Una de las grandes virtudes de los políticos del PP es su capacidad para apagar fuegos con gasolina. En sus manos, los problemas tienden a convertirse en desastres y los desastres en catástrofes. No hay más que recordar la gestión de Ana Mato durante la crisis del ébola, cuando, después de culpar a una enfermera que por poco se queda en el sitio, casi consiguió provocar una pandemia en el continente europeo. Columnistas hubo que, en su afán por borrar cualquier rastro del virus, enterraron a la pobre mujer cuando todavía estaba viva. No iban a dejar que la verdad les estropease un obituario.

En una entrevista que le hicieron ayer en El Mundo, el flamante ministro del Interior, Juan Ignacio Zoido, declaró que el estado tiene armas suficientes para impedir la consulta. No habló de procedimientos legales, ni de herramientas democráticas, ni de mecanismos jurídicos, sino que prefirió el término bélico: armas. Se trataba, probablemente, de una metáfora, pero incluso cuando le da por la poesía y recurre a la metáfora, el PP se retrotrae hasta Atapuerca. Al menos fue prudente, porque en el discurso habitual contra la consulta independentista nunca faltan los tanques bajando por las Ramblas.

En el gobierno se ha comparado el referéndum catalanista con un golpe de estado, un tema en el que, hay que reconocerlo, son expertos al menos desde julio de 1936. Para los jerarcas del PP los golpes de estado se dividen básicamente en dos grandes grupos, los que se planean desde Cataluña y los que se planean en cualquier otra parte; una clasificación que también puede establecerse entre golpes totalitarios de izquierda y levantamientos populares como Dios manda. Hace unos días se difundió un video casero del opositor venezolano, Leopoldo López, en que conminaba a los militares descontentos a que se alzasen en armas contra el régimen. No habló de procedimientos democráticos ni de mecanismos jurídicas ni de protestas pacíficas, sino que apelaba directamente al modelo franquista. La diferencia, claro está, es que ni López es catalán ni Barcelona está en Venezuela.

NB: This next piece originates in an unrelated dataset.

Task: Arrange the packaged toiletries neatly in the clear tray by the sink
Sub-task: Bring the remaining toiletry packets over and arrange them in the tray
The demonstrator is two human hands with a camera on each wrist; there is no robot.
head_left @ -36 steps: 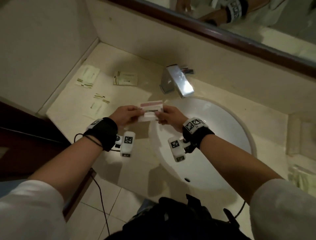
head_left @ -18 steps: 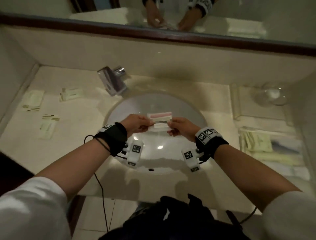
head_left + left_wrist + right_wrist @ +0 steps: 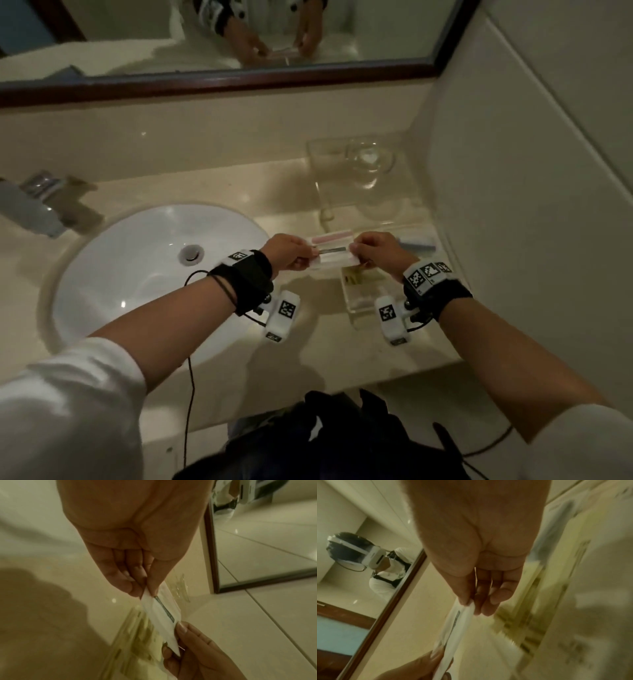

De ahí que la consulta celebrada ayer domingo por las fuerzas de la oposición (y declarada ilegal por el gobierno venezolano) haya sido vista con buenos ojos desde el ejecutivo español. Para culminar este ejercicio de esquizofrenia geográfico e ideológico, el Cuñado Portavoz, Pablo Casado, terminó de aderezar la ensalada con un toque de especias etarras: “Los mismos que justifican a ETA son los que justifican a totalitarios en Cataluña y a dictadores en Venezuela”. Lo hizo, además, en la escuela de formación Miguel Ángel Blanco, delante del rostro del joven concejal asesinado por la ETA hace 20 años, aprovechando que el Orinoco pasa por Ermua. De todos es conocida la sensibilidad de Casado por las víctimas, desde aquel día que dijo, con su gracejo particular, que ya estaba bien con los carcas de la izquierda, que andan todo el día a vueltas con la memoria histórica, buscando las fosas de no sé quién.